● **YOUR GOAL**
Would you please copy every line of the material that follows, exactly as it reads?
═══ GIVEN MATERIAL
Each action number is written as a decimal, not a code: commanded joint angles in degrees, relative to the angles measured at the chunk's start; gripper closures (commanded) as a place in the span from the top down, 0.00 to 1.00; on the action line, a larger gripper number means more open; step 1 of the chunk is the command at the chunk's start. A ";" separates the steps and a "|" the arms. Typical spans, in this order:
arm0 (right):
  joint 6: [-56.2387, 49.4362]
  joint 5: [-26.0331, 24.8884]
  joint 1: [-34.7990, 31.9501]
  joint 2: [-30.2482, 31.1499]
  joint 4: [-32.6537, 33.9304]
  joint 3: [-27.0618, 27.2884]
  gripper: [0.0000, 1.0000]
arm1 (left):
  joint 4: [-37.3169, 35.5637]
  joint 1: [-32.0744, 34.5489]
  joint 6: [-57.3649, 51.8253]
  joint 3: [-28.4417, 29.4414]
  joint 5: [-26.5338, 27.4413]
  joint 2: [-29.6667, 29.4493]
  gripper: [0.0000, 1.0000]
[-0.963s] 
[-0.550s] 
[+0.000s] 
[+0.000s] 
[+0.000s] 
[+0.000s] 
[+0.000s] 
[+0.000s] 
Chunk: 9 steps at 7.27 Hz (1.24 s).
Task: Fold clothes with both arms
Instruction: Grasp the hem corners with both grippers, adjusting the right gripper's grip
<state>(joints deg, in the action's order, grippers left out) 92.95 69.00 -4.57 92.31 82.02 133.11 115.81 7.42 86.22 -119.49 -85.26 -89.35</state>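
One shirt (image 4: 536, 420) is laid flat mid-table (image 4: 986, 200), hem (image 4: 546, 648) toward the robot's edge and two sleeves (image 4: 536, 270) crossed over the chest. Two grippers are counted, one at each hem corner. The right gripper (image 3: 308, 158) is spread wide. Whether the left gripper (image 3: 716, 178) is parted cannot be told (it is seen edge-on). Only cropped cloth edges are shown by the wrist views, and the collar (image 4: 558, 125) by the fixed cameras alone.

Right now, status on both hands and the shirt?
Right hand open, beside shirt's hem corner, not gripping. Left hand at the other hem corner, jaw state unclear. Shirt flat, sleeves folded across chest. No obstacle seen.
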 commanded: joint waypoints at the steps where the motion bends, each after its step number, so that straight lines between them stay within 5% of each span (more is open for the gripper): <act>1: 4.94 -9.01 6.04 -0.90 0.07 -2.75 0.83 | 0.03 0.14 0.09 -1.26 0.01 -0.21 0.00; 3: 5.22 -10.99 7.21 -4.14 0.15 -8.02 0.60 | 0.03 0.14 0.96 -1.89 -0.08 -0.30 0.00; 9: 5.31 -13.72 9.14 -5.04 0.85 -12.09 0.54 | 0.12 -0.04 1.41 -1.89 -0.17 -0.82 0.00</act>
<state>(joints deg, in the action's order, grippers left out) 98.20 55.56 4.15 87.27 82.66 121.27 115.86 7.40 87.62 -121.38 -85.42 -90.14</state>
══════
● **REPLY**
Each action number is written as a decimal, not a code: commanded joint angles in degrees, relative to the angles measured at the chunk's start; gripper closures (commanded) as a place in the span from the top down, 0.00 to 1.00; on the action line, a larger gripper number means more open; step 1 of the chunk is the command at the chunk's start. A ";" separates the steps and a "|" the arms. Typical spans, in this order:
arm0 (right):
  joint 6: [-56.2387, 49.4362]
  joint 5: [-26.0331, 24.8884]
  joint 1: [-34.7990, 31.9501]
  joint 2: [-30.2482, 31.1499]
  joint 4: [-32.6537, 33.9304]
  joint 3: [-27.0618, 27.2884]
  gripper: [0.0000, 1.0000]
arm1 (left):
  joint 4: [-37.3169, 35.5637]
  joint 1: [-32.0744, 34.5489]
  joint 6: [-57.3649, 51.8253]
  joint 3: [-28.4417, 29.4414]
  joint 5: [-26.5338, 27.4413]
  joint 2: [-29.6667, 29.4493]
  gripper: [0.0000, 1.0000]
[-0.963s] 
[-0.550s] 
[+0.000s] 
[+0.000s] 
[+0.000s] 
[+0.000s] 
[+0.000s] 
[+0.000s] 
Chunk: 9 steps at 7.27 Hz (1.24 s).
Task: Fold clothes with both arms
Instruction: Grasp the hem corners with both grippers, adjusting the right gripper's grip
<state>(joints deg, in the action's order, grippers left out) 92.95 69.00 -4.57 92.31 82.02 133.11 115.81 7.42 86.22 -119.49 -85.26 -89.35</state>
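One shirt (image 4: 536, 420) is laid flat mid-table (image 4: 986, 200), hem (image 4: 546, 648) toward the robot's edge and two sleeves (image 4: 536, 270) crossed over the chest. Two grippers are counted, one at each hem corner. The right gripper (image 3: 308, 158) is spread wide. Whether the left gripper (image 3: 716, 178) is parted cannot be told (it is seen edge-on). Only cropped cloth edges are shown by the wrist views, and the collar (image 4: 558, 125) by the fixed cameras alone.

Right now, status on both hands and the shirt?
Right hand open, beside shirt's hem corner, not gripping. Left hand at the other hem corner, jaw state unclear. Shirt flat, sleeves folded across chest. No obstacle seen.
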 commanded: joint waypoints at the steps where the motion bends, each after its step number, so that straight lines between them stay within 5% of each span (more is open for the gripper): <act>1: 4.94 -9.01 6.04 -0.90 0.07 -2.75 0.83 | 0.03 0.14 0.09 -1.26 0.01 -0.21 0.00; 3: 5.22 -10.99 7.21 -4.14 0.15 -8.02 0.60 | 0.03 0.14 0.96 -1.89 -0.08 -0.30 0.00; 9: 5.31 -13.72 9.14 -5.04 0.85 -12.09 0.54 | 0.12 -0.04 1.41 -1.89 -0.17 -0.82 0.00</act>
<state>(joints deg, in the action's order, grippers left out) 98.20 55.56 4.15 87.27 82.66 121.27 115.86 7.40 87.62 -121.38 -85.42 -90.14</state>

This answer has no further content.